_Exercise prompt_.
Would you please repeat exactly the entries below, starting at the line with "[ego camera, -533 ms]" and ending at the line with "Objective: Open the", and nothing outside that range? Leave out the pictures.

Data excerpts
══════════════════════════════

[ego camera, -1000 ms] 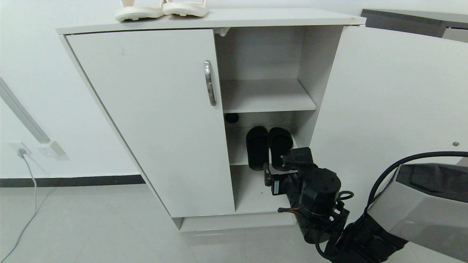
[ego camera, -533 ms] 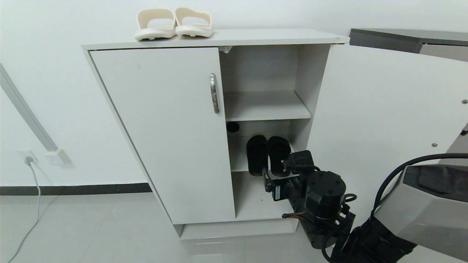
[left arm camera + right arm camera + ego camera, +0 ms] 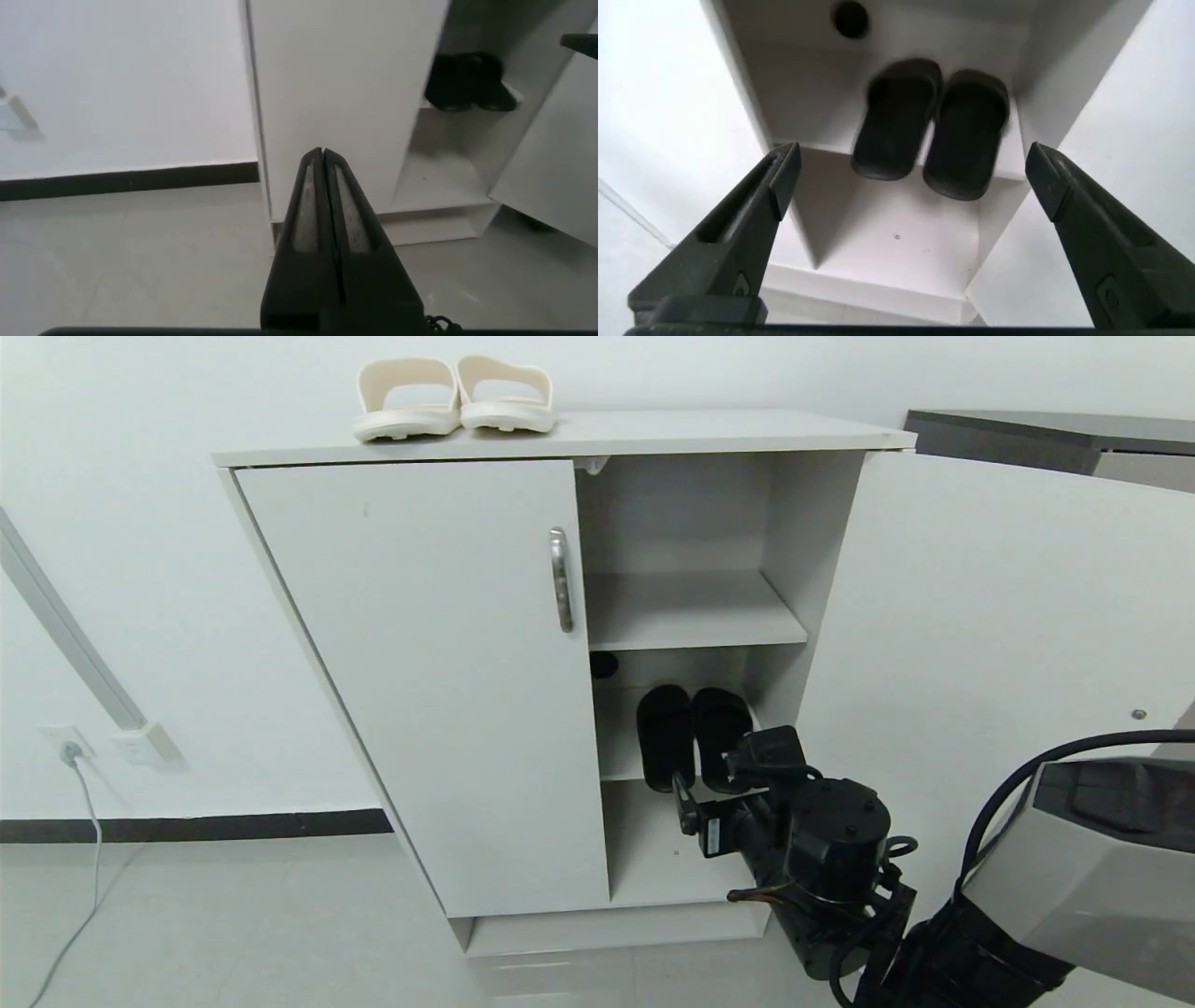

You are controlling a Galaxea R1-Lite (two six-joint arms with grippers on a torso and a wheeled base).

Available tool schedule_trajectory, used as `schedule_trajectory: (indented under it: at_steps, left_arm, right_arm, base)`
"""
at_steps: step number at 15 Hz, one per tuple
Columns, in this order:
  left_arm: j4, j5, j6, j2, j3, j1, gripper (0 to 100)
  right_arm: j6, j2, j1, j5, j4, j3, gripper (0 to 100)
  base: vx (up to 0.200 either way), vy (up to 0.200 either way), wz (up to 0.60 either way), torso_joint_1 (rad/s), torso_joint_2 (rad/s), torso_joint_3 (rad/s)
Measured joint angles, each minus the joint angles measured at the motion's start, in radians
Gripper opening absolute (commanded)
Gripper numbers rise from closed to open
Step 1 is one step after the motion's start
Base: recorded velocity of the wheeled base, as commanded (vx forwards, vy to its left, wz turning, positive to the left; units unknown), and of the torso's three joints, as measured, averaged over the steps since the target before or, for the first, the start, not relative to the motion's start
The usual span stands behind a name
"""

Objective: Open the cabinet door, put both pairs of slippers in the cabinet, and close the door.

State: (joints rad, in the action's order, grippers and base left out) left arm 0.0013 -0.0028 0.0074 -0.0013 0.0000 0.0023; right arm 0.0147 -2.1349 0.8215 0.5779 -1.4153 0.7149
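The left pincer [image 3: 322, 161] hangs pressed shut and empty above the floor [image 3: 140, 252]. The right pincer [image 3: 913, 163] gapes wide, holding nothing, just before the black slippers [image 3: 895, 117] on the middle shelf [image 3: 808, 103]. The head view adds the cabinet [image 3: 420, 663], its right door [image 3: 980, 616] open, and cream slippers [image 3: 406, 406] on top.

The head camera looks forward and down on the whole cabinet [image 3: 420, 663] from a little way off, the right wrist camera peers close into its open right half, and the left wrist one hangs low to the left, farther back (all three take in the black slippers [image 3: 693, 733] inside).
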Motion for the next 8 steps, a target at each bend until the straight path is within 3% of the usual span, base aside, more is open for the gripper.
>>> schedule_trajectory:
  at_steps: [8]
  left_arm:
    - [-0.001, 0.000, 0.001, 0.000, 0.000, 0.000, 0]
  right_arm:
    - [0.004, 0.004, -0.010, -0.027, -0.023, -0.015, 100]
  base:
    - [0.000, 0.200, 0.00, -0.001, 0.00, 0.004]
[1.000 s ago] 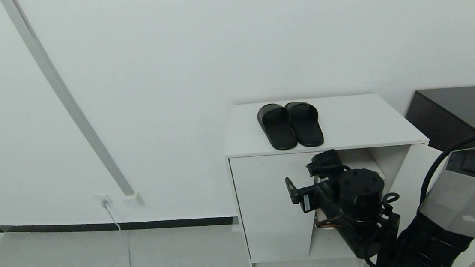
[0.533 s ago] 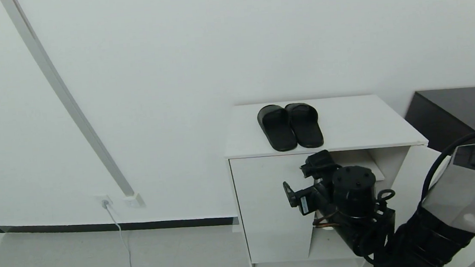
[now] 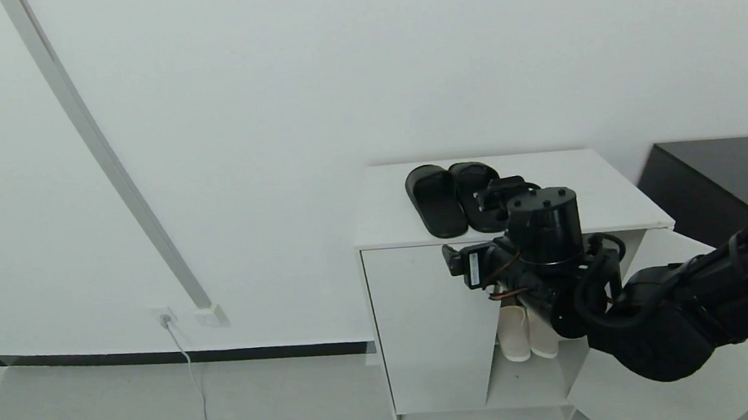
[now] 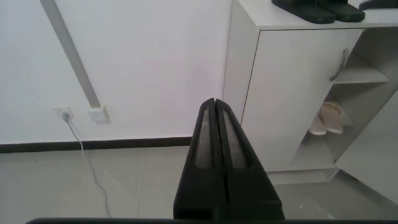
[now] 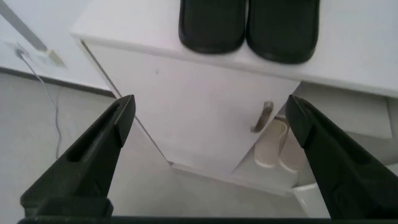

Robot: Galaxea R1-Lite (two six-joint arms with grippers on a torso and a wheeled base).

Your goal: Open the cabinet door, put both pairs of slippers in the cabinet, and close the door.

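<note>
Slippers [image 3: 457, 197] (black pair) rest atop cabinet [image 3: 568, 186], right hand [image 5: 210, 109] spread nearby.

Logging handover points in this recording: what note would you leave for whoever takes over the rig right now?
Left gripper: shut, empty, back from the cabinet.
Right gripper: open, empty, close by the black slippers on the cabinet top.
Done: door open, white slippers on a lower shelf inside.
Left: put the black slippers inside, close the door.
</note>
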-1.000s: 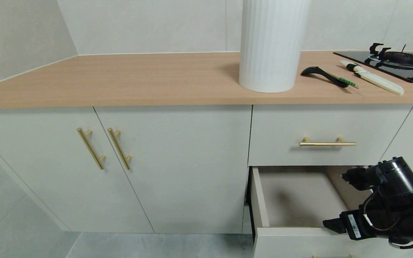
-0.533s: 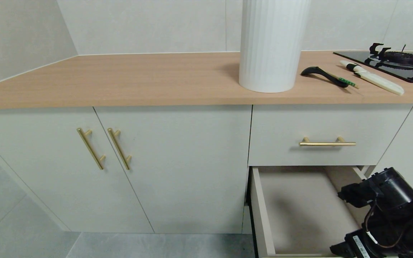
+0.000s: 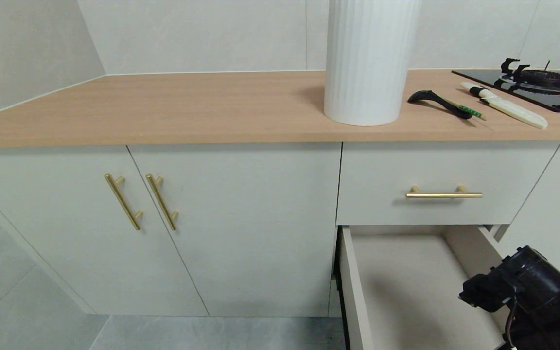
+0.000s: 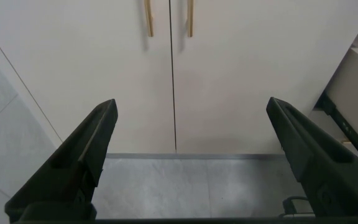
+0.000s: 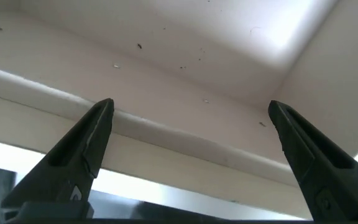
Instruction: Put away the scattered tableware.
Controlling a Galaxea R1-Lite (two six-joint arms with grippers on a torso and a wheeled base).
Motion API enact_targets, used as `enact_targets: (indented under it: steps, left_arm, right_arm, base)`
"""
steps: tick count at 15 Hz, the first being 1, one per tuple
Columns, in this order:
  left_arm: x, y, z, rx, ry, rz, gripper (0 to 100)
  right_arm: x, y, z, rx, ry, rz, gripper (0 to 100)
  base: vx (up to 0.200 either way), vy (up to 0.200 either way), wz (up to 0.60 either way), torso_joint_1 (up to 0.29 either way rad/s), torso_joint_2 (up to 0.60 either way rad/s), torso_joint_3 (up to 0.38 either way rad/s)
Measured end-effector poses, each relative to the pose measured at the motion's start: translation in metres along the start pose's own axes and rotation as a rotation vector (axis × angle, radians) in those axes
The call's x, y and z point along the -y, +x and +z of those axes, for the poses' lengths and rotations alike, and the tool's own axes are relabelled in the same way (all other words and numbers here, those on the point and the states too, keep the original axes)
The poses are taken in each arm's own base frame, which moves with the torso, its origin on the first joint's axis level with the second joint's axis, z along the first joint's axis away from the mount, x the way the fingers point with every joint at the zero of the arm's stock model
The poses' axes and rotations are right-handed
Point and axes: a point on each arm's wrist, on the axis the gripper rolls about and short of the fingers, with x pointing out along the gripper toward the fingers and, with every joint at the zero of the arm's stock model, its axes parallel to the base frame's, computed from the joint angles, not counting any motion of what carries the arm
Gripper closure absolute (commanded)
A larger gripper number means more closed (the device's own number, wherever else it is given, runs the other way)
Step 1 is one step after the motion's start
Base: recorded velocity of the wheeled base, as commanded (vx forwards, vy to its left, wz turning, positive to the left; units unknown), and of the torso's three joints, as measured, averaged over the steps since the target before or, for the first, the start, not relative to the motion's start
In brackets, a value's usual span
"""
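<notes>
On the wooden counter at the right lie a black spoon (image 3: 438, 103), a thin stick with a green end (image 3: 470, 112) and a white knife (image 3: 507, 107). Below them the lower drawer (image 3: 353, 287) stands pulled out, its pale inside bare. My right arm (image 3: 520, 287) hangs over the drawer's near right corner. The right gripper (image 5: 189, 106) is open, its fingers (image 5: 86, 149) spread wide over the drawer's front edge (image 5: 166, 134) with nothing between them. Low in front of the cabinet doors (image 4: 173, 68), the left gripper (image 4: 190, 102) is open and empty.
A tall white ribbed cylinder (image 3: 367, 58) stands on the counter left of the utensils. A black gas hob (image 3: 542, 82) sits at the far right. The upper drawer (image 3: 443, 194) is closed, as are the two gold-handled doors (image 3: 139, 201). Grey floor tiles (image 4: 166, 186) lie below.
The lower drawer has slid farther out of the cabinet. My right arm has drawn back and down with it, toward the view's bottom right corner.
</notes>
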Motion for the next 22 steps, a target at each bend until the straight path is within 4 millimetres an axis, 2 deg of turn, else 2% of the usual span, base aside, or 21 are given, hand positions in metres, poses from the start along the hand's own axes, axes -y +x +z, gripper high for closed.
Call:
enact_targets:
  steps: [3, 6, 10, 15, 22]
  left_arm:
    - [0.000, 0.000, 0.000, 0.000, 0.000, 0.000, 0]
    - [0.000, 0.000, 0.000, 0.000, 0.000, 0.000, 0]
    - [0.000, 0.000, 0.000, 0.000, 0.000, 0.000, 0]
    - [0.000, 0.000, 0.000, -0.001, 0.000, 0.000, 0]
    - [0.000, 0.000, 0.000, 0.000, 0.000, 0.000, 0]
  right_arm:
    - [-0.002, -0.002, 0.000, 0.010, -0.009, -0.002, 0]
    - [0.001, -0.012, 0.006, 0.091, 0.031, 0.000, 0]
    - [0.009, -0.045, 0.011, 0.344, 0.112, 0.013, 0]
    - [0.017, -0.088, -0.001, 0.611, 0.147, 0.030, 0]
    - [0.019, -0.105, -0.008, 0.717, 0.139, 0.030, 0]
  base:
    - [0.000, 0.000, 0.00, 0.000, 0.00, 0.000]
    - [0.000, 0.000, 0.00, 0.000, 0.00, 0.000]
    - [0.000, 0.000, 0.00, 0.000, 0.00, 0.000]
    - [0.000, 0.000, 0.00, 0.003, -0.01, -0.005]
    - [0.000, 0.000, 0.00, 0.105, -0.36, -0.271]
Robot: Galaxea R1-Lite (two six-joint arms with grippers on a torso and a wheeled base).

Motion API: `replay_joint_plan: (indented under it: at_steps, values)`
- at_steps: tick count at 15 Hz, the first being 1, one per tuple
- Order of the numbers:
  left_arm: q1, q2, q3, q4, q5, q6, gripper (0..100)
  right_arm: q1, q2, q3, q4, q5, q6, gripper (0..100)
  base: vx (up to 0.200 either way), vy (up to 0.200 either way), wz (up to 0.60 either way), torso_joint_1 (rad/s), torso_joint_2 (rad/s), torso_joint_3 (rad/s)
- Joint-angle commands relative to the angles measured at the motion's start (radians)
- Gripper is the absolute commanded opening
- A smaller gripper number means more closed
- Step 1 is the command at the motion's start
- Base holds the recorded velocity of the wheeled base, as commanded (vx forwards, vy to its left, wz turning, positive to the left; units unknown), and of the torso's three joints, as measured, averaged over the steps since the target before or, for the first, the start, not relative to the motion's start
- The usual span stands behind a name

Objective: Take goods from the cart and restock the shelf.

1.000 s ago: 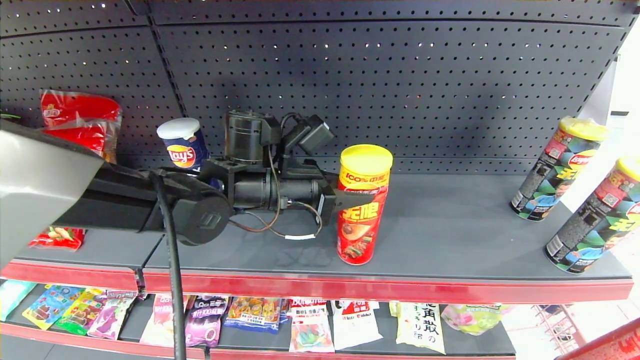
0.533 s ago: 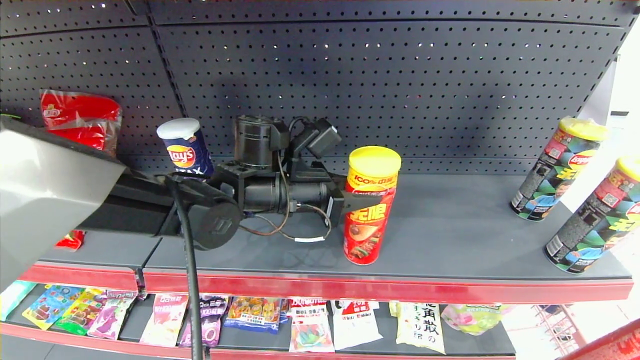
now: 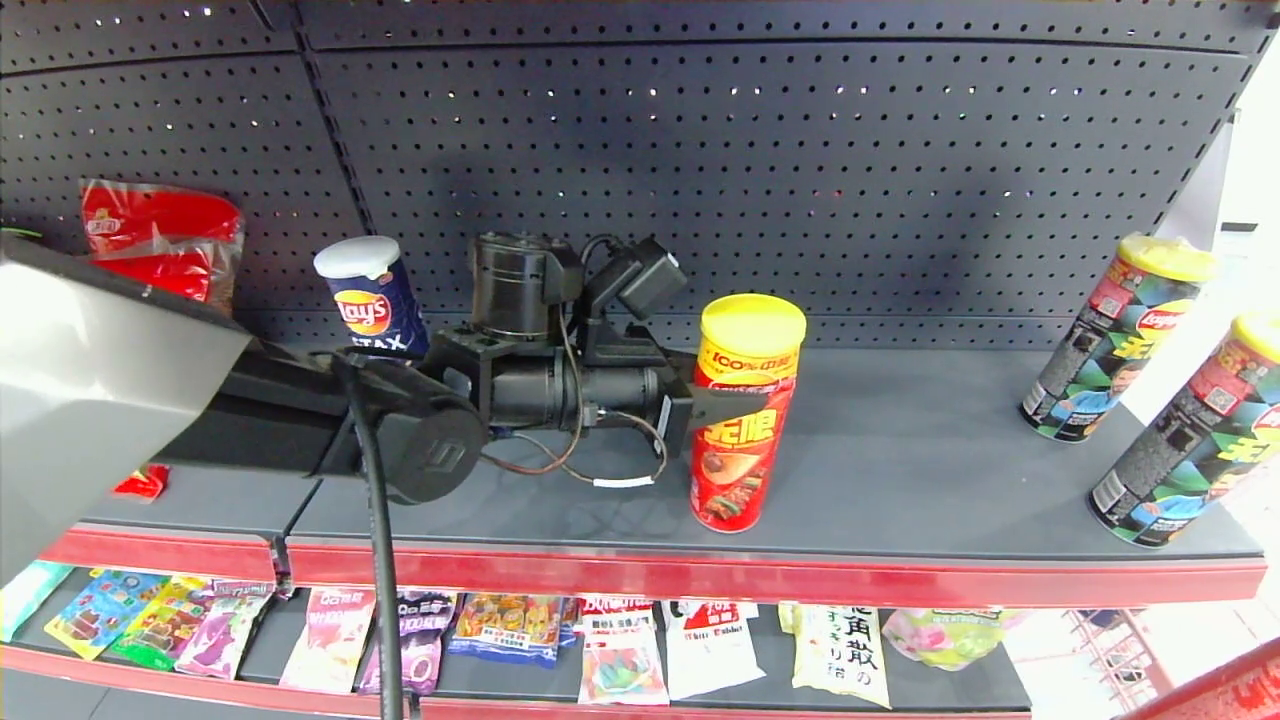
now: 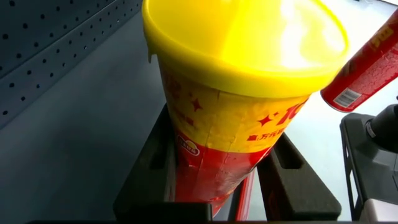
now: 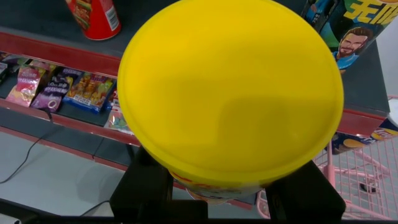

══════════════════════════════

_Output for this exercise_.
[ego camera, -533 ms] 
[left arm camera + right arm camera + ego camera, +0 ms] 

You are controlling a Galaxea R1-Lite (two six-joint arms with grippers on a torso and a wheeled base).

Available tool schedule_trajectory, used as `schedule_trajectory: (indented under it: at_steps, left_arm, right_arm, base)`
"""
at_steps: step number at 15 Hz, one per tuple
Columns, in this order:
  left_arm: j4, j5, j6, j2, j3, j1, gripper (0 to 100)
  right_arm: j6, j2, j1, j5, j4, j3, gripper (0 to 100)
  base: vx (up to 0.200 either way), vy (up to 0.200 either way), wz (up to 0.60 either way), torso_joint_1 (rad/s), torso_joint_2 (rad/s), torso_joint_3 (rad/s)
Measured joint angles, each minus the joint angles measured at the motion's start, in radians
Gripper opening absolute (commanded)
Gripper numbers rise from closed to open
Step 1 is one step after the motion's start
Base: recorded velocity of the wheeled base, as commanded (vx forwards, vy to its left, wz turning, positive to the left; units unknown), and of the torso's three joints, as measured, averaged over the steps since the target before or, for the first, the start, not relative to the motion's start
The usual span stands behind a name
"""

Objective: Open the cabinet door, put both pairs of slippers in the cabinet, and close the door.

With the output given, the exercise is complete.